- [TRY IT]: Among these entries, how many lines contain "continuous"? Say the number and nothing else.
=====
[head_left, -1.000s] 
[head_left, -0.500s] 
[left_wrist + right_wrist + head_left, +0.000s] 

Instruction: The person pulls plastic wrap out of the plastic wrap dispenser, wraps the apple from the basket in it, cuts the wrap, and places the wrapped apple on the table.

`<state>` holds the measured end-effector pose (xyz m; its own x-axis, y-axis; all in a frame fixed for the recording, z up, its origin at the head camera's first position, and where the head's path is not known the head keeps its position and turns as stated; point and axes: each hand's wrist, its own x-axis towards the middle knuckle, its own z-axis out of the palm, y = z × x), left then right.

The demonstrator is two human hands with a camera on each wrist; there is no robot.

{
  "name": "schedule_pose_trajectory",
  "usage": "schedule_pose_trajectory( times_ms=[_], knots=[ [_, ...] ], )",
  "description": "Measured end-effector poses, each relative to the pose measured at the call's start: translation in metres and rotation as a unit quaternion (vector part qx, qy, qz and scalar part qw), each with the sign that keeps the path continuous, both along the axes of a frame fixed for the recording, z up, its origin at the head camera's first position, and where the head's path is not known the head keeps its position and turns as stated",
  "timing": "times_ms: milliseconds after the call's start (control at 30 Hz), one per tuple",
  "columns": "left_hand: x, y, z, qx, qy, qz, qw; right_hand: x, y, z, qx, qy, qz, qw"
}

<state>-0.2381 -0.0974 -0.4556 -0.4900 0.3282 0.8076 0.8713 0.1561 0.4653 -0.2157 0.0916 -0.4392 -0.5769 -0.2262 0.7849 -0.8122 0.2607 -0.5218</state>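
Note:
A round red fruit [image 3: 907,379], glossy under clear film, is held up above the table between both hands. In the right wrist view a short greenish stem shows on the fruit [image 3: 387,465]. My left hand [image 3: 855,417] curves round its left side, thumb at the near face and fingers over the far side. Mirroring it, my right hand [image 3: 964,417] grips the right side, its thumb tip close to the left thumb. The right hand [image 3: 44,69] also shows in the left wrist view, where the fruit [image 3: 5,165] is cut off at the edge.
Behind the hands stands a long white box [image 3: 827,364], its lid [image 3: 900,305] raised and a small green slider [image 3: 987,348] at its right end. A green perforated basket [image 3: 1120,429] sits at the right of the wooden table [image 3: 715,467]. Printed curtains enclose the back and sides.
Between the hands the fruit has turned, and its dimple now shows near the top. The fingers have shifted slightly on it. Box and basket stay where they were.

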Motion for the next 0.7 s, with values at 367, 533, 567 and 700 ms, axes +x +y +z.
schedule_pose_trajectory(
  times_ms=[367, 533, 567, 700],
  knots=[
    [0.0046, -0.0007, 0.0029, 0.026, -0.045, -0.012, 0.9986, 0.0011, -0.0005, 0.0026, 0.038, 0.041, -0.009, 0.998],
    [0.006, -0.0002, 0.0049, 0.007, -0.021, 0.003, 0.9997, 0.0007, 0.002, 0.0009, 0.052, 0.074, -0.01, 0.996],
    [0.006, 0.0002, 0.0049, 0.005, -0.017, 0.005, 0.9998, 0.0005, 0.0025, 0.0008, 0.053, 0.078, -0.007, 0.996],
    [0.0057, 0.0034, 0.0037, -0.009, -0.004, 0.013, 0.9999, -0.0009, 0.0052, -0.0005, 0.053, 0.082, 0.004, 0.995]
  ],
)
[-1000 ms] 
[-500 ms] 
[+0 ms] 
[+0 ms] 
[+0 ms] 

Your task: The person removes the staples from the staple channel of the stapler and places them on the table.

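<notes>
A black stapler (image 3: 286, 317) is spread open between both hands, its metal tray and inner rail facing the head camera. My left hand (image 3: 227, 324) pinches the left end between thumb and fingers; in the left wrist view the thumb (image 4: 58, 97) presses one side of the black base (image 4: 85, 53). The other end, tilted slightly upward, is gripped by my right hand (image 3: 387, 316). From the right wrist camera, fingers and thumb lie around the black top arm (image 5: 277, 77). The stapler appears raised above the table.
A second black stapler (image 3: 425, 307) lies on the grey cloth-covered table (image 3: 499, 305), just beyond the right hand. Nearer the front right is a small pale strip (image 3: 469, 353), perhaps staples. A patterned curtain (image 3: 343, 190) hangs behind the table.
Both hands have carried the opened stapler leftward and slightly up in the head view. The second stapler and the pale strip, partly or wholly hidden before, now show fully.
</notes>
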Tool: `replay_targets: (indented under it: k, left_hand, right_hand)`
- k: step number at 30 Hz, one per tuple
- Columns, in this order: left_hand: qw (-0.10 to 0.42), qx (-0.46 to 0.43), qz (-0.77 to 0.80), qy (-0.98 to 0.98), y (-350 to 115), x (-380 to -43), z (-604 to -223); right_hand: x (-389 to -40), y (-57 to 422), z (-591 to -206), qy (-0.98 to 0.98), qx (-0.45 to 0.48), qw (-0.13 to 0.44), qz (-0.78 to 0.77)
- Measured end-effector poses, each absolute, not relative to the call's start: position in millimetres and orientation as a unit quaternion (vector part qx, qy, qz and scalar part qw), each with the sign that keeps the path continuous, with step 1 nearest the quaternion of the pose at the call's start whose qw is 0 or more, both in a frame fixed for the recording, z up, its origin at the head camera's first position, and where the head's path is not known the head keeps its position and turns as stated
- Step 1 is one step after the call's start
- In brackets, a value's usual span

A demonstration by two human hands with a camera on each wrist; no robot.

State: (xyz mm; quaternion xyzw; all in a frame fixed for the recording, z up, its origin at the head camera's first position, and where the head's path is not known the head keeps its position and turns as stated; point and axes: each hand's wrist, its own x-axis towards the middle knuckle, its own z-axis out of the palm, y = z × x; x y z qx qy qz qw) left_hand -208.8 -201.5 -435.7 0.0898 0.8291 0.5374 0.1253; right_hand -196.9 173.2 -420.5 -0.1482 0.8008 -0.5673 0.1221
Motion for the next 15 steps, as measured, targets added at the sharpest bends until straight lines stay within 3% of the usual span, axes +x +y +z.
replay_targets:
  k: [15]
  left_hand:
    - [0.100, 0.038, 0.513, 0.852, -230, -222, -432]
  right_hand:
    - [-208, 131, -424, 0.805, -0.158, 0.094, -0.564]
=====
- [COMPLETED EXERCISE]: 2